Figure 2 shows a typical display with a ISS using attributes and hyperlinks.

Figure 2

image ../../../vol15/graphics/Marcoux01/Marcoux01-002.png

Typical display with attributes and hyperlinks.

The very simple XML vocabulary with which ISSs are written can easily be inferred by looking at the following figures:

Figure 3

XML source of example in Figure 1.

Figure 4

XML source of example in Figure 2.

Figure 5

File story.iss.xml: ISS used for both Figure 1 and Figure 2.

Here are some explanations about those figures:

  • The file ISG.xsl (not given here) is the generic XSLT 1.0 stylesheet that realizes the IS-meaning generation. The convention used by this stylesheet to retrieve the ISS is to use the file named TLgenID.iss.xml in the same directory as the XML document, where TLgenID is the generic ID of the document’s top level element.

  • In the ISS, a text-before and a text-after are grouped together in a rule element. The paths attribute of a rule element gives one or more paths, space-delimited, to which the text-before and text-after (given by likewise-named attributes) apply. Those paths are given in a restricted XPath-like syntax, each path consisting in an element-type name, with or without partial or complete ancestral line.

    For example, a rule with paths="/doc/sec appendix/subsec proc" would apply to sec elements that are children of the doc top-level element, as well as to subsec elements that are children of appendix elements, and to all proc elements.

    If more than one rule could apply to an element, the first one, in ISS document order, is chosen.

Figure 3

<?xml-stylesheet type="text/xsl" href="ISG.xsl" ?>
<story author="Bram Stocker">
  <para><person>Dracula</person> went to France. There, he met
      <person>Barbe-Bleue</person>.</para>
</story>

XML source of example in Figure 1.

Figure 4

<?xml-stylesheet type="text/xsl" href="ISG.xsl" ?>
<story author="Bram Stocker" xmlns="http://ts.org">
  <para>
    <person key="Bluebeard">Barbe-Bleue</person> went to
    <place key="Transylvania">Transylvania</place>. There, he met
    <person>Dracula</person>.</para>
  <para>He did not like <person>Dracula</person>. So he decided
    to go back to <place>France</place>.</para>
</story>

XML source of example in Figure 2.

Figure 5

<iss xmlns="http://grds.ebsi.umontreal.ca/ns/ISS/">

  <rule paths="story" text-before="This document tells a tiny story.@xmlns[ The
    document belongs to the XML namespace "@" (if you are not
    familiar with XML namespaces, you can read about them at
    {{http://www.w3.org/TR/REC-xml-names/}}).]@author[ The author of this story is
    @.]" text-after="End of the tiny story."/>

  <rule paths="para" text-before="A bit of the story: " text-after=""/>

  <rule paths="person" text-before="THE PERSON NAMED " text-after="
    @key[{{http://en.wikipedia.org/wiki/@}} ]"/>

  <rule paths="place" text-before="THE PLACE NAMED " text-after="
    @key[{{http://en.wikipedia.org/wiki/@}} ]"/>
  
</iss>

File story.iss.xml: ISS used for both Figure 1 and Figure 2.

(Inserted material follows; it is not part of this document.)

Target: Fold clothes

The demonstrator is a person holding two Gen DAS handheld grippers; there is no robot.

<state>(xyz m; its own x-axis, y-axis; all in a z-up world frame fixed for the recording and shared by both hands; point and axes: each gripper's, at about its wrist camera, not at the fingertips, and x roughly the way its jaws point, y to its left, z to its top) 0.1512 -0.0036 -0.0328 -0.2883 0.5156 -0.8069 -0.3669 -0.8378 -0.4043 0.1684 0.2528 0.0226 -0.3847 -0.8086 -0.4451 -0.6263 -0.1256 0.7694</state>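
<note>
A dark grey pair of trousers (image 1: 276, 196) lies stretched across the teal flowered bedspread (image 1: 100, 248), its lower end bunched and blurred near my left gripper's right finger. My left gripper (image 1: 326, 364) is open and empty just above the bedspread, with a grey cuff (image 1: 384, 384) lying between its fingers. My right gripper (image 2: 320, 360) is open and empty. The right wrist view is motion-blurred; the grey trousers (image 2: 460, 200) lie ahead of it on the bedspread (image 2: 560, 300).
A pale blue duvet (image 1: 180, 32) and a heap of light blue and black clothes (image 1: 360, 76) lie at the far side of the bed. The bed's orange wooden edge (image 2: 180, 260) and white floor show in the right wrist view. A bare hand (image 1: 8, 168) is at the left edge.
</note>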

Reality check one: modeling for a client

The need for communicating a model hypothesis

The project involved eliciting knowledge and understanding of the document type and its various uses from domain experts who were entirely unfamiliar with data or information modeling or XML. In particular, it was necessary to present to these people—and validate with them—the successive modeling hypotheses established by the modeler.

It quickly became clear that the rudimentary 2009 platform was not well suited to communicating a model hypothesis to domain experts. Namely, the textual purism of the plaftorm, which made it impossible for the modeler to control the presentation of the IS-meaning of a document, was too limitative. It was rapidly felt that more freedom for the modeler to control the presentation of the output of the IS-generation was required. More specifically:

  • A more precise control of indentation and linebreaks.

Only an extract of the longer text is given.